PROVIDED MATERIAL Block Start

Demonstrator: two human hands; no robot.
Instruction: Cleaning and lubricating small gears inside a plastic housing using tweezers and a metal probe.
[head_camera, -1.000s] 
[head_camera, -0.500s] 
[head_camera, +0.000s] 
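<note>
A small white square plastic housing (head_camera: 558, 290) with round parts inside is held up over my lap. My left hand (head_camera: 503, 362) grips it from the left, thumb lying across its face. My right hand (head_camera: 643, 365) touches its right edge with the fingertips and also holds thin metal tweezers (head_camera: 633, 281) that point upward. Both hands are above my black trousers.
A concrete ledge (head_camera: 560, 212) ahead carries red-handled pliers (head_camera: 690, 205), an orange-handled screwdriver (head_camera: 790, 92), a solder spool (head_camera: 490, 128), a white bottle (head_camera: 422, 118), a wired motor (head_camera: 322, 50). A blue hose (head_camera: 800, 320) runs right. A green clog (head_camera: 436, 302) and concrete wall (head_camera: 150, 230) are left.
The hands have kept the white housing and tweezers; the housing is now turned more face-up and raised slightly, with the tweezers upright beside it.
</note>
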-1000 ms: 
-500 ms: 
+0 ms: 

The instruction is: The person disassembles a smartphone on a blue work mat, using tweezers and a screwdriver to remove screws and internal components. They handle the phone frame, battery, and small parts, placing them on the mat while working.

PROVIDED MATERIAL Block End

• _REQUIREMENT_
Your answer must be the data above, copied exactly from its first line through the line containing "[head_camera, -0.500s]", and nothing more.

• _ANSWER TO THE EXERCISE_
Demonstrator: two human hands; no robot.
Instruction: Cleaning and lubricating small gears inside a plastic housing using tweezers and a metal probe.
[head_camera, -1.000s] 
[head_camera, -0.500s] 

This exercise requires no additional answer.